**Task details**
Every line from the beginning of the records below up to the one holding "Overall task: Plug" should be quoted exactly; leave out the rest.

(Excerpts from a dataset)
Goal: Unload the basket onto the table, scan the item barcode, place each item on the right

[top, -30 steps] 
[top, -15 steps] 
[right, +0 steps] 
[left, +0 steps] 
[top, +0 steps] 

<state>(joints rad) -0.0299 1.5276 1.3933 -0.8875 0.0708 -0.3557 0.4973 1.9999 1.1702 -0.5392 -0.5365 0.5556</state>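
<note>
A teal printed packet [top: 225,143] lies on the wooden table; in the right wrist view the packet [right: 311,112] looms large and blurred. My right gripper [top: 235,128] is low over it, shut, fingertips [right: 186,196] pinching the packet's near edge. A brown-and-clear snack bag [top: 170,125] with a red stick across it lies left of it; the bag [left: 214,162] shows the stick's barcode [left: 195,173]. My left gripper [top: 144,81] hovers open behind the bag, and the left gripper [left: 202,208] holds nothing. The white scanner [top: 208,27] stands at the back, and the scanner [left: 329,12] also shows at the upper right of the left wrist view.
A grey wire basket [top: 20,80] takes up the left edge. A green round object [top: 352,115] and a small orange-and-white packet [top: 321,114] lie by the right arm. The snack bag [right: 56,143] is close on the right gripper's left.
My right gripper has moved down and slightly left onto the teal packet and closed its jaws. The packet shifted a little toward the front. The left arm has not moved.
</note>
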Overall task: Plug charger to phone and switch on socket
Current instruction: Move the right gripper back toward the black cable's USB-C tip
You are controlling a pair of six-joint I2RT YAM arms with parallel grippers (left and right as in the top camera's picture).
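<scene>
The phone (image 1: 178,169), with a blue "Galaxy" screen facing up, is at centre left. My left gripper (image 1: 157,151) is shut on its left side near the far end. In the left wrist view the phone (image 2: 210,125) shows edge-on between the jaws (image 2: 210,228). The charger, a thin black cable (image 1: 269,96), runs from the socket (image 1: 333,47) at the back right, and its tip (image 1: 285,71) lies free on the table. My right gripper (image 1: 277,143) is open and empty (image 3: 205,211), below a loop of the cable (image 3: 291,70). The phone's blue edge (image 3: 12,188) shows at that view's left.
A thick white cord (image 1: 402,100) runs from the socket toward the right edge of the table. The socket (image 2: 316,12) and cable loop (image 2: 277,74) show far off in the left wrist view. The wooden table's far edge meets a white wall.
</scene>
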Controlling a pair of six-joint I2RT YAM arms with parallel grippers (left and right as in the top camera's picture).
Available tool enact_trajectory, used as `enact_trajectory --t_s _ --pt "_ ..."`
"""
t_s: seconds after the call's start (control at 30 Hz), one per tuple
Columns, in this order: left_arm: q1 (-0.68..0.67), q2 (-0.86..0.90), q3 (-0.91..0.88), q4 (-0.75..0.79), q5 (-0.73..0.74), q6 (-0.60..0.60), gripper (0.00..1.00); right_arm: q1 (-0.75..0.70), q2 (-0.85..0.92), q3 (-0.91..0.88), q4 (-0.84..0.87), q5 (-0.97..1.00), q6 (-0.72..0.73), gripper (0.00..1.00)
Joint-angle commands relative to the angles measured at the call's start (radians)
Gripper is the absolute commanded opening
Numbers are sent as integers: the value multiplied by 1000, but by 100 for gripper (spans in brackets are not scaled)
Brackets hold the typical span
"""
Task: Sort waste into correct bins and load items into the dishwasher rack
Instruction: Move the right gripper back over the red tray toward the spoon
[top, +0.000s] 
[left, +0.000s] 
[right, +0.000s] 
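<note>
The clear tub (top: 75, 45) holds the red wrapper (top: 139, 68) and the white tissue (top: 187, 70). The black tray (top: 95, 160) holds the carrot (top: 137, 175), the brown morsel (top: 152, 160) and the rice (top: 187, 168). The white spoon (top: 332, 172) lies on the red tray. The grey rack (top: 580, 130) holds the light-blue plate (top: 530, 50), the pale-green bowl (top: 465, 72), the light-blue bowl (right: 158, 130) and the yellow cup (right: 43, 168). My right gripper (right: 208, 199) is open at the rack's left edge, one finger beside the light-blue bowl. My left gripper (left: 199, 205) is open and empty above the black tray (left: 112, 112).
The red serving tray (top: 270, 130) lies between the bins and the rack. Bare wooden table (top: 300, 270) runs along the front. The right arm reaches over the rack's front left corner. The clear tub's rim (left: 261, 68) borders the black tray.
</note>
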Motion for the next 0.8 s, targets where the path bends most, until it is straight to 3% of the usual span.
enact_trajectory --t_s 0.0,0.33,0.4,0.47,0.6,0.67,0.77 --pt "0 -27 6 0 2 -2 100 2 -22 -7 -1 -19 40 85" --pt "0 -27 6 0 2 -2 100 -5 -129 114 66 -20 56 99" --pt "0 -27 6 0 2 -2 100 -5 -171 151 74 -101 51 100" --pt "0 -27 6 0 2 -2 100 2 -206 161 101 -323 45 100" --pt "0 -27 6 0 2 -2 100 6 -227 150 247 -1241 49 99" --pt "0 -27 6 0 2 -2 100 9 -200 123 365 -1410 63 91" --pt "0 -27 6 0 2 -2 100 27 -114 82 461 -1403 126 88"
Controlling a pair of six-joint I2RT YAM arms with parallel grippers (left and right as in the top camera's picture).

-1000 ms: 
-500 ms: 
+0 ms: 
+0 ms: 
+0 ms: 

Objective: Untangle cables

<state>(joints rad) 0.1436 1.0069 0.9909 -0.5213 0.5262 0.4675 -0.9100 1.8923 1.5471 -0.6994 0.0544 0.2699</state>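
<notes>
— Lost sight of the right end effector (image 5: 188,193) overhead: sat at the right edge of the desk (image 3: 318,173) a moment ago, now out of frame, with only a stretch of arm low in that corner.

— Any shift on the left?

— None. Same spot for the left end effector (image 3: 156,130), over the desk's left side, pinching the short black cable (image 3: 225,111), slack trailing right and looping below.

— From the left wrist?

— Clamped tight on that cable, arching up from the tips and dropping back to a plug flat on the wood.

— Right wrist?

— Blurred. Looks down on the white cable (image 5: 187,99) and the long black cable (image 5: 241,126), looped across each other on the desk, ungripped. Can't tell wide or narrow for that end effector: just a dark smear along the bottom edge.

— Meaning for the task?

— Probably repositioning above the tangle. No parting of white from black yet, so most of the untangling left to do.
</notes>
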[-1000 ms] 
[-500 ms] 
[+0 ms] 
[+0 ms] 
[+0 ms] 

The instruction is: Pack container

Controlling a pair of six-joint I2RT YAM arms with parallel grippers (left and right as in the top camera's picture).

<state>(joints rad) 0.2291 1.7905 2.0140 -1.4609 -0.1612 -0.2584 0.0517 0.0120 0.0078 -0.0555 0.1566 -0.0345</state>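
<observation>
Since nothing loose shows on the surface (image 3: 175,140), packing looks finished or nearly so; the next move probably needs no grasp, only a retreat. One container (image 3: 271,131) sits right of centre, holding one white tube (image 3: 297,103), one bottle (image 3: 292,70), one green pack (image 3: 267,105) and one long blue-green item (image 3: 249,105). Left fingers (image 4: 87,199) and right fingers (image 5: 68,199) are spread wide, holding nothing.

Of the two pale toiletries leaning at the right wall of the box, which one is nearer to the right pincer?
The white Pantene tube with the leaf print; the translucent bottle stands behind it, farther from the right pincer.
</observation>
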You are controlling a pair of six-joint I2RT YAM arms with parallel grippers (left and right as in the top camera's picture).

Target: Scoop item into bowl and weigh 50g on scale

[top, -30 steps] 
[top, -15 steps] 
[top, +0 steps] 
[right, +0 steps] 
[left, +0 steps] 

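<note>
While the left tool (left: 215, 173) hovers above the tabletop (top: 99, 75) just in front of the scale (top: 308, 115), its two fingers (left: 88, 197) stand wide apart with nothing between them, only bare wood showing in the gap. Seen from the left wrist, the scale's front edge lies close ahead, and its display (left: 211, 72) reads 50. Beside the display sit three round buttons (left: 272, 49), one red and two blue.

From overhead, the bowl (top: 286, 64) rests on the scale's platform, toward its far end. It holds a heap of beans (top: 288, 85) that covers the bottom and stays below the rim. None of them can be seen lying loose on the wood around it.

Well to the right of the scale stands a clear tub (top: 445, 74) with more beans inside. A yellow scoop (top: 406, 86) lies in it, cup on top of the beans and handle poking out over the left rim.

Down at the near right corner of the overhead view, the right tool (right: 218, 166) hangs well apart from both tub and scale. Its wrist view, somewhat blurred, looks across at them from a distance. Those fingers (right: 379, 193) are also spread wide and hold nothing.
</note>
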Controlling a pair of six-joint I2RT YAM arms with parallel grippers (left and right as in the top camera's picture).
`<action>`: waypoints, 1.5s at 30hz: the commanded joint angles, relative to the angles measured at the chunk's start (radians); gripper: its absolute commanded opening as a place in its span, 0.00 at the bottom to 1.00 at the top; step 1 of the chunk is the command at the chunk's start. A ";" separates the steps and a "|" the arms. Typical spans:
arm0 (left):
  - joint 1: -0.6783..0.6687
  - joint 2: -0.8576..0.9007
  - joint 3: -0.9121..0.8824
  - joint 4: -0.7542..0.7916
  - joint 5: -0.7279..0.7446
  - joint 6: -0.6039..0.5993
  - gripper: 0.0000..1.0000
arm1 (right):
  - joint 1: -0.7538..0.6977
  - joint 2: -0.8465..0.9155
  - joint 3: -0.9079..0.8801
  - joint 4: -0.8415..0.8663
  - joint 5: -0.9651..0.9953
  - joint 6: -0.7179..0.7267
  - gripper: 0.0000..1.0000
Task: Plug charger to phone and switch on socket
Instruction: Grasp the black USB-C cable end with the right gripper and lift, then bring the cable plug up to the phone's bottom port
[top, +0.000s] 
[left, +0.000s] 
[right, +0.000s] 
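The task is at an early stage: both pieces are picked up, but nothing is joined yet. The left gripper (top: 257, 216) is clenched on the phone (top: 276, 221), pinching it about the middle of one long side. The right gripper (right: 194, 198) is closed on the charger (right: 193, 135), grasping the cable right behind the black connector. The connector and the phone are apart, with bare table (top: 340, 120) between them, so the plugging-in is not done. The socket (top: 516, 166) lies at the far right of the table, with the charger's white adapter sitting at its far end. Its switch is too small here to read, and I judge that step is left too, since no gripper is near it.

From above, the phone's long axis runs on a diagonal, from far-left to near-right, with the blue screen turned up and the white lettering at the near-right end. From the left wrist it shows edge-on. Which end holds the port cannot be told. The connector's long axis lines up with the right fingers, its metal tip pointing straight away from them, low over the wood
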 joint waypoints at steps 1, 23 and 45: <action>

**Result below**
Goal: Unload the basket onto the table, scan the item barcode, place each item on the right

[top, -30 steps] 
[top, -15 steps] 
[right, +0 steps] 
[left, +0 steps] 
[top, +0 steps] 

<state>(joints rad) -0.0299 1.5276 1.3933 -0.8875 0.0708 -0.3557 0.4973 1.9999 1.1702 -0.5392 -0.5365 0.5556</state>
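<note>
A teal printed packet [top: 225,143] lies on the wooden table; in the right wrist view the packet [right: 311,112] looms large and blurred. My right gripper [top: 235,128] is low over it, shut, fingertips [right: 186,196] pinching the packet's near edge. A brown-and-clear snack bag [top: 170,125] with a red stick across it lies left of it; the bag [left: 214,162] shows the stick's barcode [left: 195,173]. My left gripper [top: 144,81] hovers open behind the bag, and the left gripper [left: 202,208] holds nothing. The white scanner [top: 208,27] stands at the back, and the scanner [left: 329,12] also shows at the upper right of the left wrist view.
A grey wire basket [top: 20,80] takes up the left edge. A green round object [top: 352,115] and a small orange-and-white packet [top: 321,114] lie by the right arm. The snack bag [right: 56,143] is close on the right gripper's left.
My right gripper has moved down and slightly left onto the teal packet and closed its jaws. The packet shifted a little toward the front. The left arm has not moved.
</note>
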Overall task: Plug charger to phone and switch on socket

Nothing else belongs to the answer.